The thing that I would expect to see from this description, is that humans who were e.g. practicing a particular skill might end up becoming overspecialized to the circumstances around that skill, and need to occasionally relearn things to fit a new environment. And that certainly does seem to happen. Likewise for more general/abstract skills, like “knowing how to navigate your culture/technological environment”, where older people’s strategies are often more adapted to how society used to be rather than how it is now—but still aren’t incapable of updating.
Catastrophic misalignment seems more likely to happen in the case of something like evolution, where the two learning algorithms operate on vastly different timescales, and it takes a very long time for evolution to correct after a drastic distributional shift. But the examples in Wang et al. lead me to think that in the brain, even the slower process operates on a timescale that’s on the order of days rather than years, allowing for reasonably rapid adjustments in response to distributional shifts. (Though it’s plausible that the more structure there is in a need of readjustment, the slower the reconfiguration process will be—which would fit the behavioral calcification that we see in e.g. some older people.)

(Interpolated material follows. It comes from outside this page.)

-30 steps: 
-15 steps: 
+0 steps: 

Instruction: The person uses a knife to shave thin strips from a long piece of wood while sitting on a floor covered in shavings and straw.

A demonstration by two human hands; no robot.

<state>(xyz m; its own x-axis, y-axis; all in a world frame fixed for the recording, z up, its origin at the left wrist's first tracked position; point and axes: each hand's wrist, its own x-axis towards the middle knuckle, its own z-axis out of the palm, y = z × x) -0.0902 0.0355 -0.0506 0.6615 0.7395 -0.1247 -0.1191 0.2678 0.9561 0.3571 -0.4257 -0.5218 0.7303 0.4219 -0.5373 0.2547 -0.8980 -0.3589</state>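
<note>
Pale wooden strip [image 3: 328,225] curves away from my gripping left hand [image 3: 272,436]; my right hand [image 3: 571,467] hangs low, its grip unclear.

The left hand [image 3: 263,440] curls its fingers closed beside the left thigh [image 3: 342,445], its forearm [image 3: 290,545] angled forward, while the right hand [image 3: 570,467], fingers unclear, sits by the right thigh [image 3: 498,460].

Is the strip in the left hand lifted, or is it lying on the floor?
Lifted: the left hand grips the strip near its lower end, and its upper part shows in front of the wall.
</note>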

It seems possible to me. A common strategy in religious groups is to steer for a wide barrier between them and particular temptations. This could be seen as a strategy for avoiding DA signals which would de-select for the behaviors encouraged by the religious group: no rewards are coming in for alternate behavior, so the best the DA can do is reinforce the types of reward which the PFC has restricted itself to.
This can be supplemented with modest rewards for desired behaviors, which force the DA to reinforce the inner optimizer’s desired behaviors.

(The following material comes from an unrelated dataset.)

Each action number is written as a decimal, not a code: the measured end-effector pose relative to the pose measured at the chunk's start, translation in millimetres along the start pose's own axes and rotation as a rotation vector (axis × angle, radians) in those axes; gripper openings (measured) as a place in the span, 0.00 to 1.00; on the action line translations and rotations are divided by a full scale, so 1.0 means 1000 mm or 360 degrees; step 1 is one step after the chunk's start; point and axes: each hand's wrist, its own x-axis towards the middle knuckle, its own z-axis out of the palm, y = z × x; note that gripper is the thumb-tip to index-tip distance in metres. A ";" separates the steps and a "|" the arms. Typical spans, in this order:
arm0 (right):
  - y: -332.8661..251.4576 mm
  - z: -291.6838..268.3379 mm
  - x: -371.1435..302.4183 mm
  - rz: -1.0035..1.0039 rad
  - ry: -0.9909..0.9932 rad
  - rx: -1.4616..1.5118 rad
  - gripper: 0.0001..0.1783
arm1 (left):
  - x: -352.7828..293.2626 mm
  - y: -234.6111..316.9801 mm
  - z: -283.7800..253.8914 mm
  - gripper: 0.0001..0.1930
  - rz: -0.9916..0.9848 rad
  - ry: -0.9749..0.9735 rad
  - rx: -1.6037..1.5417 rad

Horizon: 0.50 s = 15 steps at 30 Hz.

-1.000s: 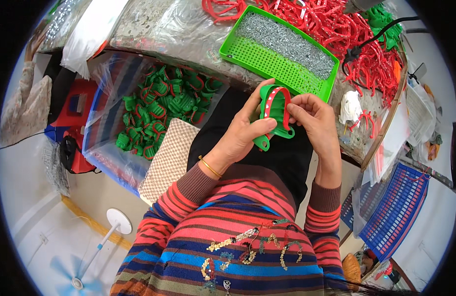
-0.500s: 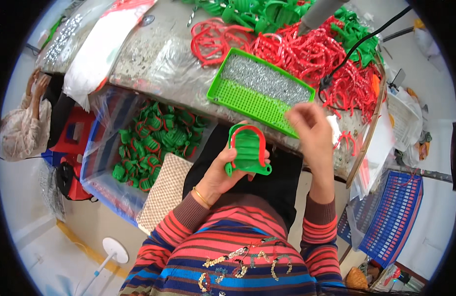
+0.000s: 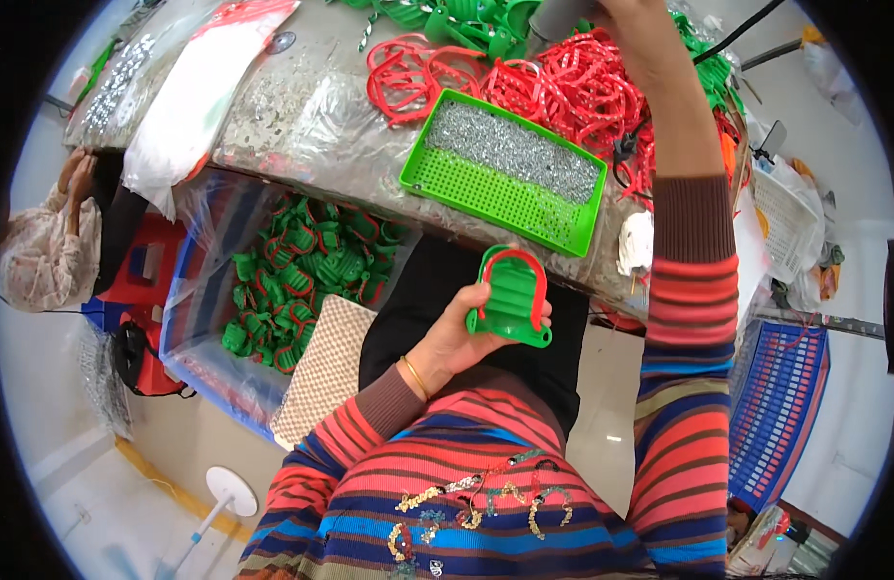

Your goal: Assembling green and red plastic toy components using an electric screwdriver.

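My left hand [image 3: 457, 329] is closed round a green moulded plastic piece [image 3: 512, 295] with a red strip arched along its rim, held over my lap with its hollow side up. At the top edge my right hand [image 3: 635, 24] reaches to a grey cylindrical electric screwdriver [image 3: 560, 17] and appears closed on it; part of the fingers is cut off by the picture's edge. Between the hands, on the worktable, lies a green tray [image 3: 466, 184] with small silver screws [image 3: 510, 140] heaped along its far side.
Red plastic strips [image 3: 553, 82] and green pieces [image 3: 476, 24] are piled behind the tray. A lined crate [image 3: 191, 329] to the left holds several finished-looking green-and-red pieces [image 3: 312, 271]. A blue basket [image 3: 780, 406] stands at right. Another person [image 3: 56, 237] sits at far left.
My right hand has gone from beside the tray up and away to the electric screwdriver, which has shifted left. My left hand has moved slightly right with the green piece.
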 end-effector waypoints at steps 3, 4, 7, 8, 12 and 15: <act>-0.043 0.020 -0.054 0.0251 -0.0008 0.0125 0.25 | 0.003 0.003 -0.001 0.34 -0.0013 -0.0013 -0.0041; -0.053 0.023 -0.070 0.0281 0.0092 0.0160 0.24 | 0.005 0.002 0.000 0.34 0.0009 0.0010 -0.0038; -0.034 0.008 -0.097 0.0162 0.0215 0.0137 0.19 | 0.010 0.002 -0.008 0.34 -0.0079 -0.0007 -0.0058; -0.020 0.001 -0.106 0.0001 0.0229 0.0086 0.16 | 0.011 0.001 -0.008 0.34 -0.0083 -0.0008 -0.0064; 0.012 0.009 -0.141 -0.0002 0.0628 0.0260 0.11 | 0.017 -0.006 -0.010 0.35 -0.0125 0.0014 -0.0077; 0.043 0.010 -0.149 -0.0015 0.0693 0.0281 0.09 | 0.022 -0.009 -0.015 0.36 -0.0136 0.0048 -0.0079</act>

Although is easier in a community which supports the behaviors, it’s entirely possible to do this to oneself in relative isolation, as well.
Good point, I wasn’t thinking of social effects changing the incentive landscape.
Kaj, the point I understand you to be making is: “The inner RL algorithm in this scenario is probably reliably aligned with the outer RL algorithm, since the former was selected specifically on the basis of it being good at accomplishing the latter’s objective, and since if the former deviates from pursuing that objective it will receive less reward from the outer, causing it to reconfigure itself to be better aligned. And since the two algorithms operate on similar time scales, we should expect any such misalignment to be noticed/corrected quickly.” Does this seem like a reasonable paraphrase?
It doesn’t feel obvious to me that the outer layer will be able to reliably steer the inner layer in this sense, especially as systems become more powerful. For example, it seems plausible to me that the inner layer might come to optimize for its proxy estimations of outer reward more than for outer reward itself, and that those two things might become decoupled.
That seems like a reasonable paraphrase, at least if you include the qualification that the “quickly” is relative to the amount of structure that the inner layer has accumulated, so might not actually happen quickly enough to be useful in all cases.
Sure, e.g. lots of exotic sexual fetishes look like that to me. Hmm, though actually that example makes me rethink the argument that you just paraphrased, given that those generally emerge early in an individual’s life and then generally don’t get “corrected”.